Contemporary builders have a set procedure for doing business. It may prove expedient and trustworthy to some and expensive and cumbersome to others. Generally it reflects the way in which we run our society in a caste system: white collar – blue collar.
The owner first contracts an architect to design a house and oversee its construction. Architects are highly skilled technicians who understand both stress factors and aesthetic beauty, a necessary combination. This usually costs about 10% of the total expenditure. The architect is strictly a white-collar worker and is never expected to pick up a hammer but does have, usually, exclusive control over the construction and the contractor.
A contractor is now engaged to perform the actual building and subcontracting necessary for completion of the house. Contractors are also strictly white-collar workers, and in many cases never lift a hammer either, but simply conduct the business necessary to administrate the contracts and hustle more contracts. He also gets paid very well for what he does, and probably adds 20% to the expense of the house.
The contractor is by all reckoning strictly a business man. But who builds the house, who actually hammers the nails, who actually joins the wood together and erects the structure? It’s not the architect; it’s not the contractor, or even the foreman, if there is one; it’s the carpenter, the least paid, but the most necessary link in the whole operation.
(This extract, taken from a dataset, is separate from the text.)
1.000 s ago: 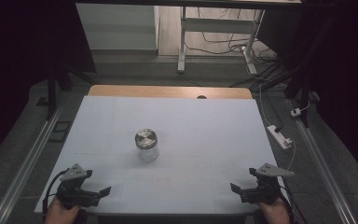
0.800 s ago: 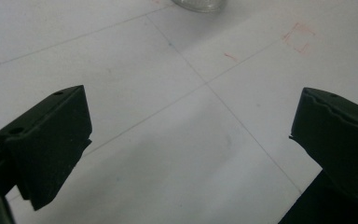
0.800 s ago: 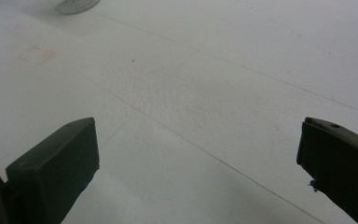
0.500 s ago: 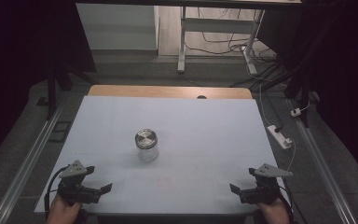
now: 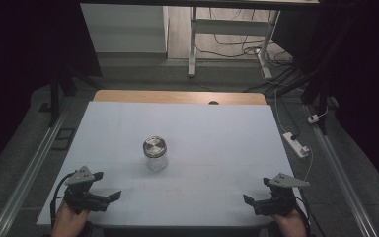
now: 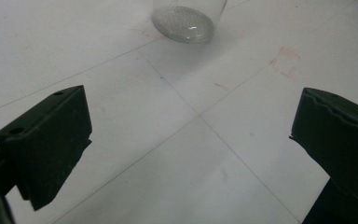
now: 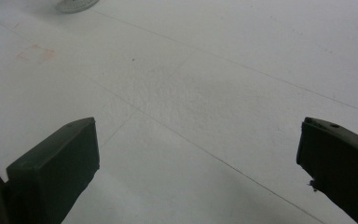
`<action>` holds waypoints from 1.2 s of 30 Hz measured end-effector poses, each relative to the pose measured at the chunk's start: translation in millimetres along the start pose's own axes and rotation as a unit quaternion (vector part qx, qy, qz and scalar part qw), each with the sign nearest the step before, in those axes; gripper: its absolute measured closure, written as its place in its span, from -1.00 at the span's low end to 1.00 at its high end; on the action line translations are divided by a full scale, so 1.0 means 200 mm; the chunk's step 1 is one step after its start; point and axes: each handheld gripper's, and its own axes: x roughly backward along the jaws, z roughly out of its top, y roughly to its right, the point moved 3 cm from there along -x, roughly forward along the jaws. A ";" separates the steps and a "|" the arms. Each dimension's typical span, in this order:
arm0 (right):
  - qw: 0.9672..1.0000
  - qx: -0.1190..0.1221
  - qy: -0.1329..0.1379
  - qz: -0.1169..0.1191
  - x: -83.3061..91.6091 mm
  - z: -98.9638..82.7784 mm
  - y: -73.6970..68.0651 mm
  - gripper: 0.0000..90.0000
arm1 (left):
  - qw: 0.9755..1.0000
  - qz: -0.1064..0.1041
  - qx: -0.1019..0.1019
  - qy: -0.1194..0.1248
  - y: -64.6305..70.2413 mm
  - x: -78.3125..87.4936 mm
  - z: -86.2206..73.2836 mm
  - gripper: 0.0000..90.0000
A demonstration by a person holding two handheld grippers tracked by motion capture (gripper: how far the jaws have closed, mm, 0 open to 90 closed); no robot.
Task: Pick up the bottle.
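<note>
Left hand-held gripper (image 5: 109, 197) rests at the near left corner of the table (image 5: 217, 128), its jaws spread wide with nothing between them; the left gripper view shows bare white tabletop in the gap. Its partner, the right hand-held gripper (image 5: 250, 201), sits at the near right corner, likewise wide and empty. Both point inward toward the middle of the table.

A glass jar (image 5: 155, 153) with a silver metal lid (image 5: 154, 146) stands upright near the table's centre, somewhat left of the midline and well apart from both tools. In the left gripper view the jar's base (image 6: 184, 21) shows at the top edge, ahead of the jaws; in the right gripper view only a sliver of it (image 7: 74, 4) shows at the upper left.

Judging by this, the work stands at its start: neither tool touches the jar. A next move would likely call for the nearer left tool to travel forward and close on the glass body, leaving the right free to take the lid
</note>
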 end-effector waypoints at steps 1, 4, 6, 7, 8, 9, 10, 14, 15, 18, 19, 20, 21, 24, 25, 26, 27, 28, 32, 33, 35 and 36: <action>1.000 0.000 0.000 0.000 0.00 0.00 0.00 -1.00 | 1.000 -0.001 -0.001 0.001 0.00 0.00 0.00 -1.00; 1.000 -0.001 0.000 0.000 0.00 0.00 0.00 -1.00 | 1.000 -0.001 -0.004 0.000 -0.01 -0.01 0.01 -1.00; 1.000 -0.001 -0.001 0.001 0.00 0.00 0.00 -1.00 | 1.000 -0.004 -0.008 0.001 -0.01 -0.02 0.02 -1.00; 1.000 -0.002 -0.001 0.000 0.00 0.00 0.00 -1.00 | 1.000 -0.005 -0.008 0.002 -0.01 -0.02 0.02 -1.00; 1.000 -0.002 -0.001 0.000 0.00 0.00 0.00 -1.00 | 1.000 -0.008 -0.010 0.002 -0.01 -0.03 0.03 -1.00; 1.000 -0.002 -0.001 0.001 0.00 0.00 0.00 -1.00 | 1.000 -0.011 -0.012 0.003 -0.01 -0.04 0.03 -1.00; 1.000 -0.002 -0.001 0.001 0.00 0.00 0.00 -1.00 | 1.000 -0.014 -0.016 0.004 -0.01 -0.05 0.03 -1.00; 1.000 0.000 -0.003 0.000 0.00 0.00 0.00 -1.00 | 1.000 -0.018 -0.023 0.012 -0.02 -0.07 0.05 -1.00; 1.000 -0.001 -0.004 0.000 0.00 0.00 0.00 -1.00 | 0.999 -0.021 -0.021 0.012 -0.02 -0.08 0.06 -1.00; 1.000 -0.001 -0.004 0.001 0.00 0.00 0.00 -1.00 | 0.999 -0.033 -0.013 0.015 -0.03 -0.10 0.08 -1.00; 1.000 -0.001 -0.004 0.001 0.00 0.00 0.00 -1.00 | 0.999 -0.034 -0.012 0.016 -0.03 -0.11 0.08 -1.00; 1.000 0.001 -0.005 0.001 0.00 0.00 0.00 -1.00 | 0.999 -0.033 -0.013 0.016 -0.03 -0.12 0.09 -1.00; 1.000 0.001 -0.005 0.001 0.00 0.00 0.00 -1.00 | 0.999 -0.032 -0.013 0.016 -0.03 -0.13 0.10 -1.00; 1.000 0.002 -0.005 0.001 -0.01 0.00 0.00 -1.00 | 0.999 -0.030 -0.019 0.016 -0.03 -0.15 0.12 -1.00; 1.000 0.002 -0.005 0.001 -0.01 0.00 0.00 -1.00 | 0.999 -0.029 -0.021 0.015 -0.03 -0.16 0.12 -1.00; 1.000 0.000 -0.004 0.001 0.00 0.00 0.00 -1.00 | 0.999 -0.028 -0.025 0.015 -0.03 -0.17 0.13 -1.00; 1.000 -0.001 -0.005 0.001 0.00 0.00 0.00 -1.00 | 0.999 -0.027 -0.028 0.015 -0.03 -0.17 0.14 -1.00; 1.000 -0.002 -0.005 0.002 0.00 0.00 0.00 -1.00 | 0.999 -0.026 -0.031 0.015 -0.03 -0.18 0.14 -1.00; 1.000 -0.003 -0.005 0.001 0.00 0.00 0.00 -1.00 | 0.999 -0.025 -0.034 0.016 -0.03 -0.21 0.18 -1.00; 1.000 -0.003 -0.005 0.001 0.00 0.00 0.00 -1.00 | 0.999 -0.023 -0.036 0.015 -0.03 -0.21 0.18 -1.00; 1.000 -0.004 -0.005 0.002 0.00 0.00 0.00 -1.00 | 0.999 -0.025 -0.037 0.014 -0.03 -0.23 0.20 -1.00; 1.000 -0.004 -0.005 0.002 0.00 0.00 0.00 -1.00 | 0.999 -0.025 -0.036 0.013 -0.03 -0.24 0.21 -1.00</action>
We find it important in our society to divide ourselves into classes and we spend our money accordingly. The luxury of having an architect and contractor is going to become an expensive relic of the past. The fact is that a master carpenter can design a house and negotiate a contract better, and cheaper than the architect and contractor. An architect who doesn’t have any practical experience working with wood can often make something more complex and expensive than is necessary. A contractor who does not actually work on the building himself has to hire labor — people who are working by the hour and are less concerned and less enthusiastic about their work as a result. The house will last longer and be better built by people who are personally involved in the design, responsibility and the craftsmanship.
Recently, I’ve been doing subcontract finish carpentry on a very large, very expensive house in Lake Forest. The architect would come around two or three times a week and complain about everything and demand that alot of the trim work, door jambs, and so forth, be changed. The contractor had to oblige and pay the labor to do it. The architect designed the house to have 1 x 2 yellow pine trim throughout. That is a very small stock of a very resinous wood and whenever it is cut, it will shrink and bend noticeably. If it was larger lumber or a less resinous wood, the degree of shrinkage and warp would be negligible. Thus, whenever we installed trim anywhere the next week there would be gaps in the joints and in many cases warpage out of line. All of the joints were then of course unacceptable and had to be replaced. This costs a great deal of money and frustration to all concerned.
The contractor had a business to run and several houses going up. Often decisions could not be made on the job because the contractor wasn’t there. This caused delays and cost money. When money got tight needed materials were sometimes weeks in arriving. More time and money. Eventually, the contractor had to declare bankruptcy, and leave the house unfinished, lay off the crew and force the subcontractors to file liens and claims to get their money, if they could get any at all.
My point is very simple. The more closely knit the operation, the more successful it will be, financially and structurally. There are small companies today that design, contract and build themselves. Giles Blunder and Dale Dixon located at Heartwood Realty in Carrboro are both architects who are also master carpenters. Sky High Silver Mine Co., Walker Hagan and Dean Debore (located at Oxbow, off 86) are a working partnership of architect-carpenter. Robert Roskind is a man who has built different homes in the area for nine years and not only designs and builds, but does plumbing and electrical work. All of these people represent a very healthy turning point in the building industry. When we can start to equate blue collar and white collar, mind and body in one person, one organization, we have achieved a better built house with the workers involved making more money for themselves and charging the owner less.